= Veronika Mavrikievna and Avdotya Nikitichna =

Fictional comedy duo

Veronika Mavrikievna and Avdotya Nikitichna was a comic variety duet of actors Vadim Tonkov and Boris Vladimirov, who performed in the Soviet Union from 1971 to 1982.

For the first time this duet appeared on January 1, 1971, in the telecast 'Terem-Teremok'. In the story, two grandmothers brought their grandchildren to a tree, and themselves began to gossip on different topics.

The pop duo was a regular participant of the 'Little Blue Light' and humorous programs of those years, where they played short reprises and whole numbers. Galina Brezhneva personally invited Vladimirov and Tonkov to address the wives of government members at an informal concert.

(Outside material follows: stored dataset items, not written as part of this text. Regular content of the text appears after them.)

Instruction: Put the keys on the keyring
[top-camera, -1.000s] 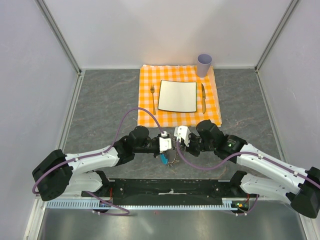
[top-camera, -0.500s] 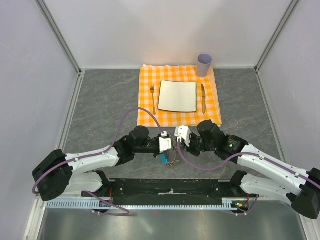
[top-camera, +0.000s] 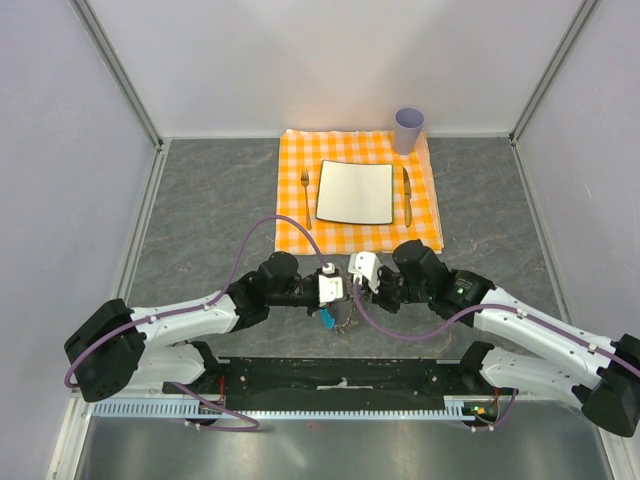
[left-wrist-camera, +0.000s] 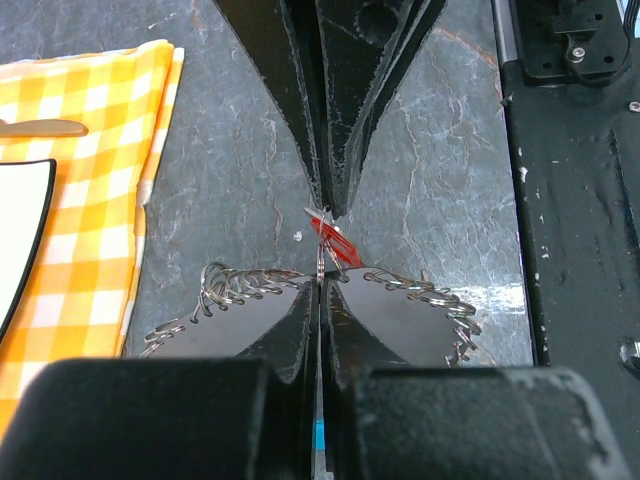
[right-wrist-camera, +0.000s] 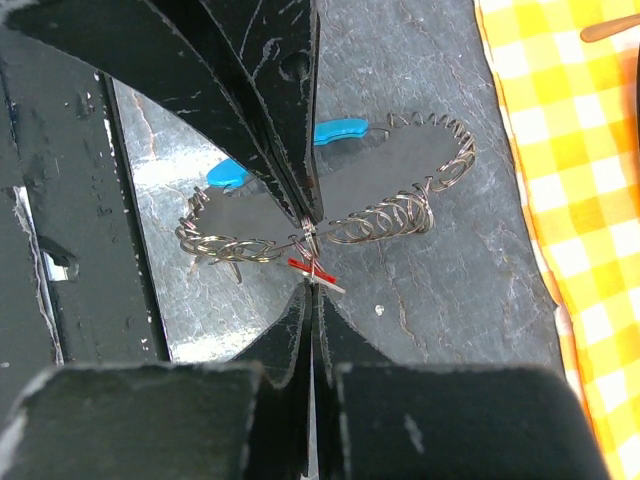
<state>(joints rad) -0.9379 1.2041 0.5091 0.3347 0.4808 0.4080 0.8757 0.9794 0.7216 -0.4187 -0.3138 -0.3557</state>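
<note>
**Entry: threading step, in hand.**
- **Position:** I am holding both grippers tip to tip low over the grey table (left-wrist-camera: 440, 150), near its front edge.
- **Left gripper** (left-wrist-camera: 320, 292): jaws are pressing together, seemingly pinching a coil of the keyring (right-wrist-camera: 400, 215). Its silvery loop is spreading out either side below, blue tab (right-wrist-camera: 335, 130) beyond.
- **Right gripper** (right-wrist-camera: 312, 292): jaws are closing together, apparently on the red key (right-wrist-camera: 312, 270).
- **Key:** sitting between the two tips at the ring, long axis slanting across the finger line. I cannot tell which end is leading.
- **Next, I judge:** working the key's hole onto the coil, which calls for very fine alignment.
</note>
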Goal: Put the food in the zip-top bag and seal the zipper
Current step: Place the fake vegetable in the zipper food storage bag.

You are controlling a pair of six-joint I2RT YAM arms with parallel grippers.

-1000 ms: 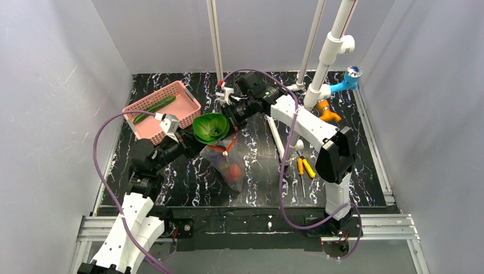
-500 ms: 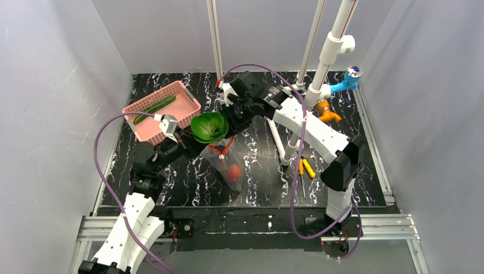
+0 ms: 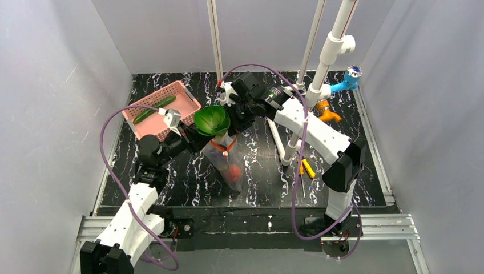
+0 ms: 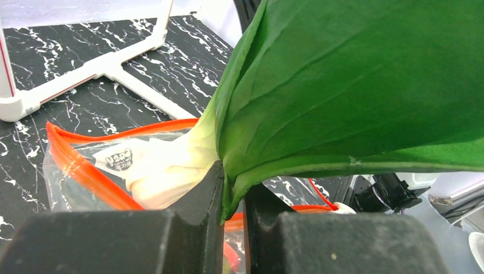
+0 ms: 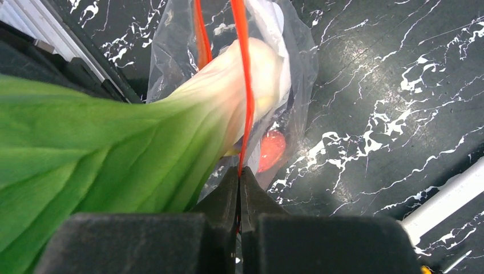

Duet Veronika Mavrikievna and Avdotya Nikitichna traveled a lot with tours around the USSR, there were also trips to Afghanistan during the war of 1979/1989.

The duo broke up in 1982. The artists began to perform separately. But Boris Vladimirov did not live long after that. He died in 1988 at the age of 56 years. His son Mikhail Vladimirov works in the Moscow Theater of Satire.

Vadim Tonkov died on January 27, 2001. He was buried in Moscow, at the Vagankovskoye Cemetery.

After the Soviet Union collapsed, a new duet, consist of Matryona Nigmatullina and Klavdiya Tsvetochek portrayed by Igor Kasilov and Sergei Chvanov, commenced.